TASK GOAL
Which lines in the data below contain the word "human"? Copy each of them.

[Records from a dataset]
>>>

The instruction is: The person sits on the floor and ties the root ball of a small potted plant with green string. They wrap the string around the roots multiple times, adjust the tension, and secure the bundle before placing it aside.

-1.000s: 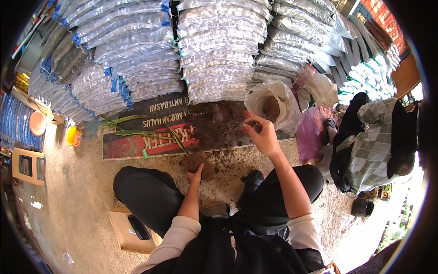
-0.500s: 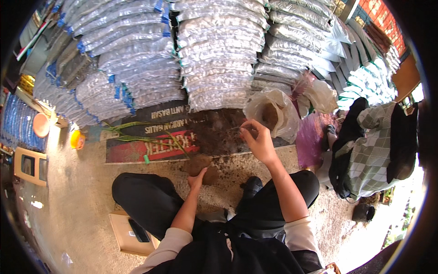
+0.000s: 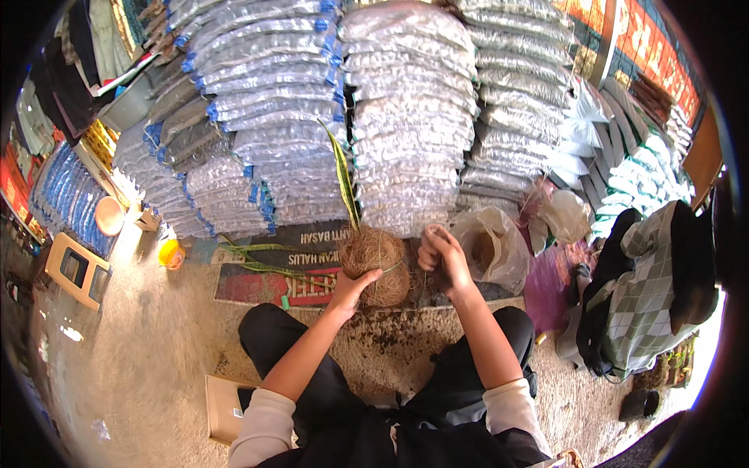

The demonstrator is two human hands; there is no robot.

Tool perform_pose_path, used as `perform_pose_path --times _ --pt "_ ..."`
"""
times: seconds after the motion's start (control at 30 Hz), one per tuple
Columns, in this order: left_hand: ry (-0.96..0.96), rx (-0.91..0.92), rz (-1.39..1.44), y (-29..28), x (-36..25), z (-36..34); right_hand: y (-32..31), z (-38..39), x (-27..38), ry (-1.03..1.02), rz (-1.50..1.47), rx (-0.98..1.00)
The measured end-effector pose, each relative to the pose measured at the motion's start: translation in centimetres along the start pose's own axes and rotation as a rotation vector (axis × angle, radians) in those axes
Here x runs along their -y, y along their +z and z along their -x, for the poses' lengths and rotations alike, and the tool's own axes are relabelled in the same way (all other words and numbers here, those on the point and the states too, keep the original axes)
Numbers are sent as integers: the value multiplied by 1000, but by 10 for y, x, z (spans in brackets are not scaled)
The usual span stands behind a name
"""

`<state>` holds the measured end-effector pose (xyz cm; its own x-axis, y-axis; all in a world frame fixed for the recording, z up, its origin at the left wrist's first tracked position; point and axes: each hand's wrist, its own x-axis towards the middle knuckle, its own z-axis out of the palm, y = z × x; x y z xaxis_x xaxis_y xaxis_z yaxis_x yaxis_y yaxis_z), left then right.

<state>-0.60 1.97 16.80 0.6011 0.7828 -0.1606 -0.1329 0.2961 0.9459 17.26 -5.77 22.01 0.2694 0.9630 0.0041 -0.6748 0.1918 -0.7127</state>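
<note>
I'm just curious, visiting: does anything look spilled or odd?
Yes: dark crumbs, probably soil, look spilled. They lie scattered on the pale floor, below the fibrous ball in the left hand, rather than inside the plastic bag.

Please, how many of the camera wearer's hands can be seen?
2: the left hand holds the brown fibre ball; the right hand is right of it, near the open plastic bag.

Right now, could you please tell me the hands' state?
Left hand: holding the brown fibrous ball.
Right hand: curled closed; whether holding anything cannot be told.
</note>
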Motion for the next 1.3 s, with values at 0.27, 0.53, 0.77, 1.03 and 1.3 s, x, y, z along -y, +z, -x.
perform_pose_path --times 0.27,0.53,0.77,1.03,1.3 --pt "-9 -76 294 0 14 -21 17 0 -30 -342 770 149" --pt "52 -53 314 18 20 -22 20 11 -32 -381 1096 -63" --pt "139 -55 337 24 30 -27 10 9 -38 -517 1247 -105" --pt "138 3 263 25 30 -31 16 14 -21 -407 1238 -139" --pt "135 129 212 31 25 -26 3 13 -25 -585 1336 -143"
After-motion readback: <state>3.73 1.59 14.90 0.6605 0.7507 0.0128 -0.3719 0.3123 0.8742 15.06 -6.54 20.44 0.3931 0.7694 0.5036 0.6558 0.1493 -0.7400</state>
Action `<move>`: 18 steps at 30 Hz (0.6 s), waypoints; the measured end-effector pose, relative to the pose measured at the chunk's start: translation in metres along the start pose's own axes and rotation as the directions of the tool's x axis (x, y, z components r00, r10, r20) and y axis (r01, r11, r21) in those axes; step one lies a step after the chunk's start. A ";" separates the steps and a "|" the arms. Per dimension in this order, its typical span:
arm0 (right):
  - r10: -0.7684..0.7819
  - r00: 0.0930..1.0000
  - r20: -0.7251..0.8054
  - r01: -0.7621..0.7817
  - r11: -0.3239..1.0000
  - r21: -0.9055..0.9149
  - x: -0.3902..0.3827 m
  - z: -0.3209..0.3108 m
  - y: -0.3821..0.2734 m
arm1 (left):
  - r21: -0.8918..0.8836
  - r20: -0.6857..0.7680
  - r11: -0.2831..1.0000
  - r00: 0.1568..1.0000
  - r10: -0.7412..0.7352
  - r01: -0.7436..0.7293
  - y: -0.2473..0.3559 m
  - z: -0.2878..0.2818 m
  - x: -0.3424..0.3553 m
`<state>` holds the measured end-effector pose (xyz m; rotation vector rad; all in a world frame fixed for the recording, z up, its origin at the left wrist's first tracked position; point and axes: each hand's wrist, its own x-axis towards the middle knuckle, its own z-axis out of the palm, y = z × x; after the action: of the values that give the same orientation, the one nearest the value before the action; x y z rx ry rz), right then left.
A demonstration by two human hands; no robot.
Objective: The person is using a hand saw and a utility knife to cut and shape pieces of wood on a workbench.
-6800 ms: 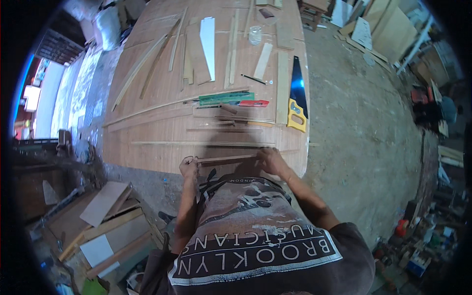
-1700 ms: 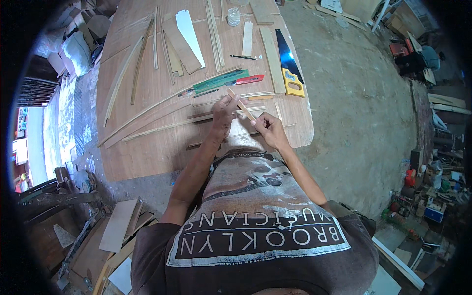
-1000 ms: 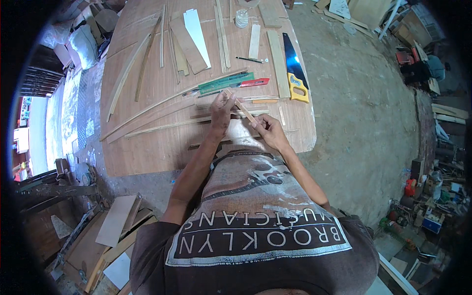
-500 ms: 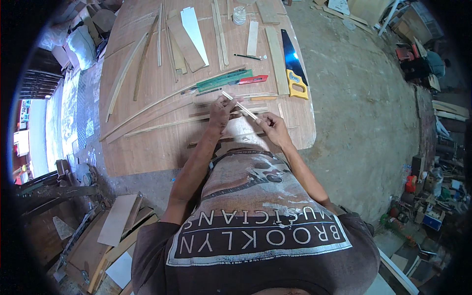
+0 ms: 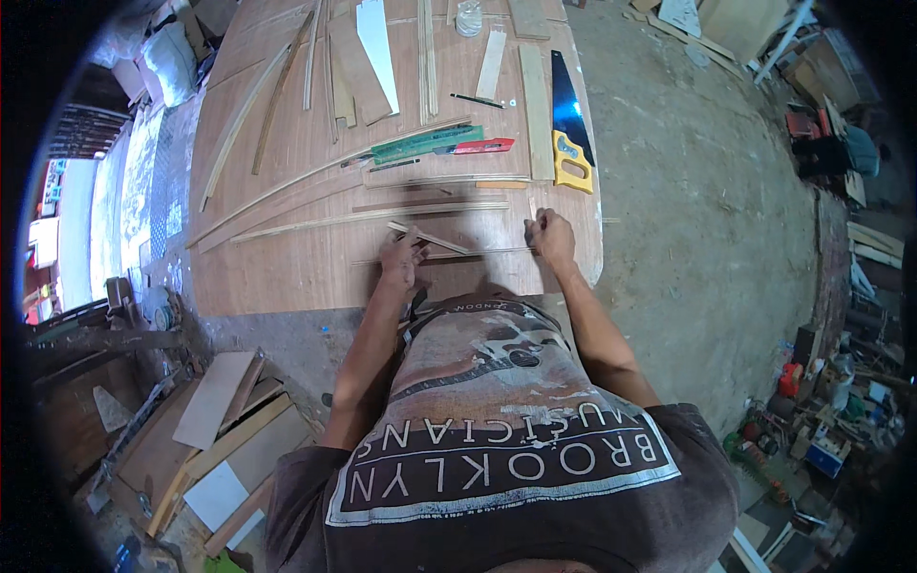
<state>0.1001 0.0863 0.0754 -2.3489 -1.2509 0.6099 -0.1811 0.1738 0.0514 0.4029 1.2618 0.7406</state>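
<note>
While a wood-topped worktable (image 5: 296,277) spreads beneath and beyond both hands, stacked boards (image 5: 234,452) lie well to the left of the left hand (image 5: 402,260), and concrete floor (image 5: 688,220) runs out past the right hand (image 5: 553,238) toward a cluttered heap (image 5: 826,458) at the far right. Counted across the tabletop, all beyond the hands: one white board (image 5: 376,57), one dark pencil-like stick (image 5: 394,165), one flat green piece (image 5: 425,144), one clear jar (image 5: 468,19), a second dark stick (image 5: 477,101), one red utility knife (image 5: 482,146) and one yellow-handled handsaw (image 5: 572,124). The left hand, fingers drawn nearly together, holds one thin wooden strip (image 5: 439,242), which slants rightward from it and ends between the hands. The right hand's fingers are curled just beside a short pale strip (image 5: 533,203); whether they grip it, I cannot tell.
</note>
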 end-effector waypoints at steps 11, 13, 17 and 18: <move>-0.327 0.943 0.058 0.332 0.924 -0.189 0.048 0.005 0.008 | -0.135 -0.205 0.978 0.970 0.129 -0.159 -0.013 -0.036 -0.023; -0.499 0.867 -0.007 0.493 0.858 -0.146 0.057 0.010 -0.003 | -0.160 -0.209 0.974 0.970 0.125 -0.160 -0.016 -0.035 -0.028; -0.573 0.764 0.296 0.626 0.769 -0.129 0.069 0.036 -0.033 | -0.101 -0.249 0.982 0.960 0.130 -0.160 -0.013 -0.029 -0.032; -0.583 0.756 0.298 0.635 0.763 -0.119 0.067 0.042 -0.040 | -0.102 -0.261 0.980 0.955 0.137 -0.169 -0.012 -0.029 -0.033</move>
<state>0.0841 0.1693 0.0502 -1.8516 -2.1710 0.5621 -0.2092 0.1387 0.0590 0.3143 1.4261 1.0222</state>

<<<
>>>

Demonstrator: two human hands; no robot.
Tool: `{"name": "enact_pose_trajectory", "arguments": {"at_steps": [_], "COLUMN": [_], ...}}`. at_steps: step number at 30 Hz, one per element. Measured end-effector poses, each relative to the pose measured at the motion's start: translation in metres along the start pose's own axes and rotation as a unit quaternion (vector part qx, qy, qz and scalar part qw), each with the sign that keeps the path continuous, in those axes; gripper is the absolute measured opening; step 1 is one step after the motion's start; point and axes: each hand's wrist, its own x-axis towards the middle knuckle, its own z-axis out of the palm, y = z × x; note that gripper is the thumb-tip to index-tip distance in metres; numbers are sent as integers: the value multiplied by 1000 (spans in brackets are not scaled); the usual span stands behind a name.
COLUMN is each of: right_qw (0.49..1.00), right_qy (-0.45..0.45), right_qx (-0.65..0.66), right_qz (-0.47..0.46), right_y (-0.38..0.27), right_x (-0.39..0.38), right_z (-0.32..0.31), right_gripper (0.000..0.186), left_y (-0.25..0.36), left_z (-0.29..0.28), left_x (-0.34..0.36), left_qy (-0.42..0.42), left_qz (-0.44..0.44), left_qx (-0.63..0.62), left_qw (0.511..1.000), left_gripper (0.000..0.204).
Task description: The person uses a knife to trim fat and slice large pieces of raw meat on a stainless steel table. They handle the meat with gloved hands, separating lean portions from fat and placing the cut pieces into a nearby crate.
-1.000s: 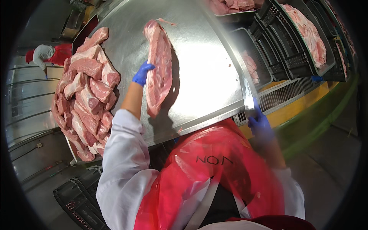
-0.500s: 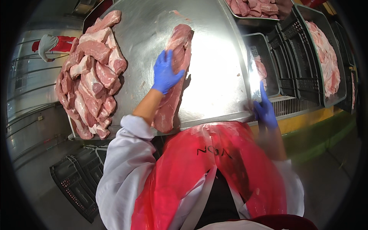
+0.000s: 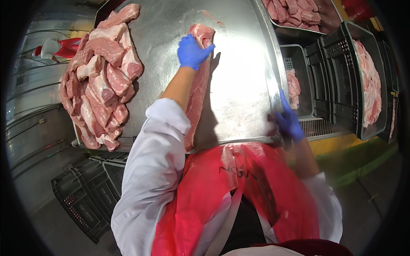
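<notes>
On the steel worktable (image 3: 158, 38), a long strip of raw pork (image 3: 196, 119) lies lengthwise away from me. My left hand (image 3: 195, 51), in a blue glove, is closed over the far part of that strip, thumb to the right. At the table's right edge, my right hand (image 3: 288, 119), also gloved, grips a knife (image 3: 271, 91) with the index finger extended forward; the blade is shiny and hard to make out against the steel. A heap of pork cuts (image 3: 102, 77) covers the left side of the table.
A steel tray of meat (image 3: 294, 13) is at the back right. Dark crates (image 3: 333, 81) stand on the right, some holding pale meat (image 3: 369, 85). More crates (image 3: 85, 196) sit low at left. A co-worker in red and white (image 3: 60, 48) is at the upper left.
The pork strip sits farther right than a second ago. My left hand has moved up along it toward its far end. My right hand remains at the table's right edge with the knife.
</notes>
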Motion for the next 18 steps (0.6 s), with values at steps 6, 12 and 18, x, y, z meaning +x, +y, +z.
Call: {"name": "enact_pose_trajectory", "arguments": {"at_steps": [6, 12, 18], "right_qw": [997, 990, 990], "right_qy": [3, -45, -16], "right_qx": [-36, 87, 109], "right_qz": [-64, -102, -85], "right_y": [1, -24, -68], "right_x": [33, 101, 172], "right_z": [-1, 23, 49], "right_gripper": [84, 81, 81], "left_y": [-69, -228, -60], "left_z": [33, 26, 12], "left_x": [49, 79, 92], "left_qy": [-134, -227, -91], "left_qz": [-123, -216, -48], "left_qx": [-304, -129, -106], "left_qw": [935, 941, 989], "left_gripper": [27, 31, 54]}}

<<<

RESULT FOR THIS TASK
The demonstrator is two human hands; there is no robot.
A demonstration by two human hands; no robot.
Demonstrator: two human hands; no robot.

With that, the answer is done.